(Instructions to follow): Would you give the data below back exactly as it reads?

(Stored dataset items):
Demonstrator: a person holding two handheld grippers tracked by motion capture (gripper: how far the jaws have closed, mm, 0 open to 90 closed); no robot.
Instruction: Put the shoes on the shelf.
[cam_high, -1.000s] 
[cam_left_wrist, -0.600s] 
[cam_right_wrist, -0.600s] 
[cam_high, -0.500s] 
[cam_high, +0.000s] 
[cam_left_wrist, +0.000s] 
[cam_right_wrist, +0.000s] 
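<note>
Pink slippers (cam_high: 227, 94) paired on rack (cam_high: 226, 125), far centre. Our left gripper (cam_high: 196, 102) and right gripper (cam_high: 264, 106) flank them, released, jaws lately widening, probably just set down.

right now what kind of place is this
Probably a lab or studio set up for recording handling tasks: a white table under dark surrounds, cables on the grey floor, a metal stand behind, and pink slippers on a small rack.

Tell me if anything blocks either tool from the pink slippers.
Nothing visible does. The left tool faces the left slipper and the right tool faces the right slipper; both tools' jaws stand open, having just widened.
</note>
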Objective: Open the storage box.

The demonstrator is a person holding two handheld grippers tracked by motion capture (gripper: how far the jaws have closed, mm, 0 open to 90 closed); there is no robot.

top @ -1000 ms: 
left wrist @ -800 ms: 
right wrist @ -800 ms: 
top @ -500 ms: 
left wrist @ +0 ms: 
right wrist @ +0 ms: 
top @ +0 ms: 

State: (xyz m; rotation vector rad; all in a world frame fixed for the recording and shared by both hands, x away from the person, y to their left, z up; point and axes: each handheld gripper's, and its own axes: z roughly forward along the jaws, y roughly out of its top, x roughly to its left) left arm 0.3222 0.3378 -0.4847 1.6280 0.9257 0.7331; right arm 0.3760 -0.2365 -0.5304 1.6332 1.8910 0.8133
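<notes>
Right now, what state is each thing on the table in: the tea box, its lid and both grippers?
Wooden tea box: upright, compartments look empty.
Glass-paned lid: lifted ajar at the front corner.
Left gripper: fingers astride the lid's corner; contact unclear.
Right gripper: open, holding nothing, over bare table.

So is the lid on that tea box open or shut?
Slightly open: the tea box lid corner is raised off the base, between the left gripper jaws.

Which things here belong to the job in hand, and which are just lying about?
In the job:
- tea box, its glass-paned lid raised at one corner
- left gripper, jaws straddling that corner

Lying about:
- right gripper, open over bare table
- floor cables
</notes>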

(Exercise response):
Demonstrator: a person holding two handheld grippers tracked by motion capture (gripper: how far the jaws have closed, mm, 0 open to 90 closed); no robot.
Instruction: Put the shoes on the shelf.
[cam_high, -1.000s] 
[cam_left_wrist, -0.600s] 
[cam_right_wrist, -0.600s] 
[cam_high, -0.500s] 
[cam_high, +0.000s] 
[cam_left_wrist, +0.000s] 
[cam_right_wrist, +0.000s] 
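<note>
Pink slippers (cam_high: 227, 94) paired on rack (cam_high: 226, 125), far centre. Our left gripper (cam_high: 196, 102) and right gripper (cam_high: 264, 106) flank them, released, jaws lately widening, probably just set down.

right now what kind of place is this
Probably a lab or studio set up for recording handling tasks: a white table under dark surrounds, cables on the grey floor, a metal stand behind, and pink slippers on a small rack.

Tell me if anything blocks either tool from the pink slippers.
Nothing visible does. The left tool faces the left slipper and the right tool faces the right slipper; both tools' jaws stand open, having just widened.
</note>
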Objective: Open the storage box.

The demonstrator is a person holding two handheld grippers tracked by motion capture (gripper: how far the jaws have closed, mm, 0 open to 90 closed); there is no robot.

top @ -1000 ms: 
left wrist @ -800 ms: 
right wrist @ -800 ms: 
top @ -500 ms: 
left wrist @ +0 ms: 
right wrist @ +0 ms: 
top @ +0 ms: 

State: (xyz m; rotation vector rad; all in a world frame fixed for the recording and shared by both hands, x away from the person, y to their left, z up; point and axes: each handheld gripper's, and its own axes: z roughly forward along the jaws, y roughly out of its top, x roughly to its left) left arm 0.3222 0.3378 -0.4847 1.6280 0.9257 0.7331; right arm 0.3760 -0.2365 -0.5304 1.6332 1.8910 0.8133
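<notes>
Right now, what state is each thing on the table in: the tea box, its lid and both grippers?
Wooden tea box: upright, compartments look empty.
Glass-paned lid: lifted ajar at the front corner.
Left gripper: fingers astride the lid's corner; contact unclear.
Right gripper: open, holding nothing, over bare table.

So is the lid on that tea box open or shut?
Slightly open: the tea box lid corner is raised off the base, between the left gripper jaws.

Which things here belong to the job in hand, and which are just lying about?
In the job:
- tea box, its glass-paned lid raised at one corner
- left gripper, jaws straddling that corner

Lying about:
- right gripper, open over bare table
- floor cables
</notes>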

The response to this exercise has been given in full.